Starla Heim, the owner of Dooleys Tuxedos and Costumes. (Photo by Wesley Early, Alaska Public Media – Anchorage)
Starla Heim, the owner of Dooleys Tuxedos and Costumes. (Photo by Wesley Early, Alaska Public Media – Anchorage)

Heim said she’d originally tried to sell the business, but didn’t receive any interest.

“We had it on the market for quite a while, and realized if no one wants to take it, we’re ready to be done and figured the best way to do it is to go out with a bang on Halloween day,” Heim said.

While Dooley’s had some tuxedos on display, it was obvious the main attraction for the blowout was costumes.

The store’s walls were covered with everything from children’s Marvel superhero costumes to adult Starflower hippie and sexy pirate costumes.

Heim said the store originally opened in Fairbanks in the mid-1940s, but it has been an Anchorage staple for so long, even she doesn’t know when the business migrated to Southcentral.

“That’s where it’s a little fuzzy for me because I don’t have the documented history,” Heim said. “I just know the stories that Doris Dooley would tell me and there was never an actual date, but she talked about the great flood in Fairbanks that brought her from Fairbanks, and from what I understand that was the mid- to late 60s. And so it’s been in Anchorage since the mid- to late 60s.”

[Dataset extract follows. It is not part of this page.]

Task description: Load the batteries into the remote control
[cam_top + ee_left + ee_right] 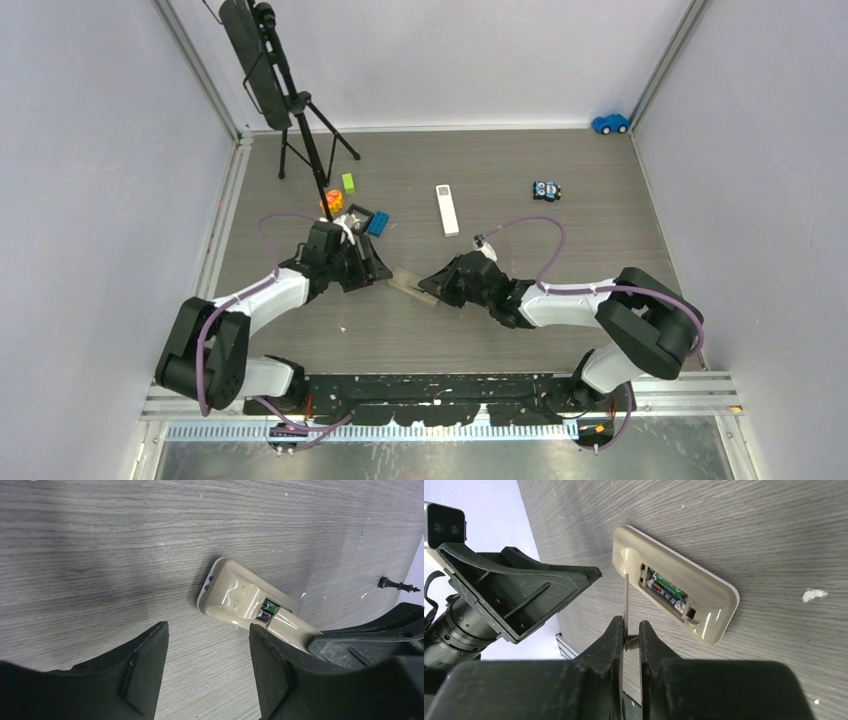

Heim said that being a small mom-and-pop store in Alaska created challenges throughout the years.

The emergence of online shopping in recent years is a large problem small family-owned Alaska businesses face.

“Especially with the new age and the new times and everything on the Internet and all the big-box stores,” Heim explained. “It’s a battle to be a mom and pop store anymore. It’s a fight. And it’s just not a fight that we want to fight anymore.”

The community response to the closing of the store has been positive, something Heim attributes, in part, to Dooley’s support for events for the Muscular Dystrophy Association, the Special Olympics and the American Diabetes Association, among others.

Heim said she’s happy she’s ending the business while she still feels attached to the community.

“It was this last prom season that I was able to help somebody and they were so extremely happy and I was so extremely happy. And I loved every minute of it,” Heim said. “But I still, when I was done, thought, ‘I don’t wanna do this anymore.’ Even though I was still happy and even though that used to make me think I loved doing this and this is something I wanna always do.”

“That’s when I knew I was done, was when I still loved doing it, but knew I was still done.”